# Antiderivative and contour integration

1. Feb 27, 2016

### Incand

I'm wondering if this could be used to calculate the value of a contour integral directly. If a function has an antiderivative on the entire complex plane, this implies the field is conservative so we should always get the same value no matter which path taken. Shouldn't this also mean integrals could just be computed by the fundamental theorem of calculus as
$\int_\gamma f(z)dz = F(z)\bigg|_{z_1}^{z_2}$
where the curve is from $z=z_1$ to $z=z_2$?

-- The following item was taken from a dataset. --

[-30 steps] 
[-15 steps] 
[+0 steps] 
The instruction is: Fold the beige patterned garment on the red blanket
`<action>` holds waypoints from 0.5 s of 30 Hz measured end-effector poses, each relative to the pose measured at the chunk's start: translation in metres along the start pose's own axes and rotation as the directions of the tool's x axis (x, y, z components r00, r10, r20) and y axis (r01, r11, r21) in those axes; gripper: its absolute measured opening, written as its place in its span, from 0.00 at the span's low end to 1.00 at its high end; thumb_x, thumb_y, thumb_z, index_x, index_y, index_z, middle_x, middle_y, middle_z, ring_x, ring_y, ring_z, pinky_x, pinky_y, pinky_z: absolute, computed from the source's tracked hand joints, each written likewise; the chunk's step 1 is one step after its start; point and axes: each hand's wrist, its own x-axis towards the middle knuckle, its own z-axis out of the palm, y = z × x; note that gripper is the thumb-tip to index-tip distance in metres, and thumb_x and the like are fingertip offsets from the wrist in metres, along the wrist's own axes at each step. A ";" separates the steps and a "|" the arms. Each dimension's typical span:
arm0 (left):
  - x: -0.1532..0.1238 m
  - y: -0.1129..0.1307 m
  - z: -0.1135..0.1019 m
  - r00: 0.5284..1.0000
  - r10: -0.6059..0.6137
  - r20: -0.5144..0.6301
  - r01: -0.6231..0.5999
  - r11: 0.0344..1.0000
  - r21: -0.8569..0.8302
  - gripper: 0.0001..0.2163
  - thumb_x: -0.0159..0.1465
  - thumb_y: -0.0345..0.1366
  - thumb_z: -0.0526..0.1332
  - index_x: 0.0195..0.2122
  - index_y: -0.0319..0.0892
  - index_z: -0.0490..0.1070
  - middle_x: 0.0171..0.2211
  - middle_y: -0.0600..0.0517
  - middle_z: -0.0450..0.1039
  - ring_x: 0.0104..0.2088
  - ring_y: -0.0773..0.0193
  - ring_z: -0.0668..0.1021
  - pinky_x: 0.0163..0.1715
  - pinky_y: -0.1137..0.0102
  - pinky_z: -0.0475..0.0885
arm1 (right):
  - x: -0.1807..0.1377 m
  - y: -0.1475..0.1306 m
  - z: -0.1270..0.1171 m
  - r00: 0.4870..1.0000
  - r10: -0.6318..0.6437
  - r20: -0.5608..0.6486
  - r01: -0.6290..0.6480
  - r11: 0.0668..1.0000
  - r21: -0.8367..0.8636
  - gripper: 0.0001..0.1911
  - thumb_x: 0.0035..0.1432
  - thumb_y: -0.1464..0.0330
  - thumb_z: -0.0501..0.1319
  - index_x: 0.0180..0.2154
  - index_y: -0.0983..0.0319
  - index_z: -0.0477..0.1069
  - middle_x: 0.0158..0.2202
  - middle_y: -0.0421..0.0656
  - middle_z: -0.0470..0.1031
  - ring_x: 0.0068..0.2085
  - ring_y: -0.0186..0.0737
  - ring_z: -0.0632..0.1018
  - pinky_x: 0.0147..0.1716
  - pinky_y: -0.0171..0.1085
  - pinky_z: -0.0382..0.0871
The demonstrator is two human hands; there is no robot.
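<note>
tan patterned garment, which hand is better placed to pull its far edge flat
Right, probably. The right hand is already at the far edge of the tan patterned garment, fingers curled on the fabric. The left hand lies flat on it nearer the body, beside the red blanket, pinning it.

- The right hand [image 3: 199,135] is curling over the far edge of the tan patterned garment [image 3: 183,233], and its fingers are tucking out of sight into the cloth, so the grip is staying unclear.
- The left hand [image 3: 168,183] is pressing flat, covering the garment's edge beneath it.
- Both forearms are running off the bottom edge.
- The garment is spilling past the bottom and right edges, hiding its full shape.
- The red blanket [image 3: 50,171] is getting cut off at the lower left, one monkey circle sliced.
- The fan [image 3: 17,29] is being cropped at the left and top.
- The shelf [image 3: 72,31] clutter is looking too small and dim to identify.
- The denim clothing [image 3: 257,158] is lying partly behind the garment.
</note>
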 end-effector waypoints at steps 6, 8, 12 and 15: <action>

Yet I haven't actually seen a single example of this being done, every integral is computed by parametrization of the contour integral. Just doing a few examples It seems to work but doesn't this always work?

2. Feb 28, 2016

### Ssnow

So we can start with these assumptions:

1) $F'(z)=f(z)$ (there is the antiderivative)
2) We have a contour $\gamma$ that we can assume an arc of the circle ( as example from $\alpha_{1}$ to $\alpha_{2}$).

So $\int_{\gamma}f(z)dz=\int_{\alpha_{1}}^{\alpha_{2}}f(e^{i\theta})ie^{i\theta}d\theta=\int_{\alpha_{1}}^{\alpha_{2}}F'(e^{i\theta})ie^{i\theta}d\theta=$
$=\int_{\alpha_{1}}^{\alpha_{2}}[F(e^{i\theta})]'d\theta=F(e^{i\theta})|^{\alpha_{2}}_{\alpha_{1}}=F(z)|^{z_{2}}_{z_{1}}$

where $z_{1}=e^{i\alpha_{1}},z_{2}=e^{i\alpha_{2}}$. So these cases it seems to works, I think this is the complex version of the fundamental theorem of calculus ...

3. Feb 28, 2016

### Samy_A

Yes, this is correct.
See the Wikipedia article for the Cauchy integral theorem for a precise statement:

4. Feb 28, 2016

### Incand

That's good to know! I found the proof for Cauchy formula actually usually uses this in the proof. It's quite weird never having seen any integrals evaluated this way but I guess the focus been on all of those where $f$ isn't entire.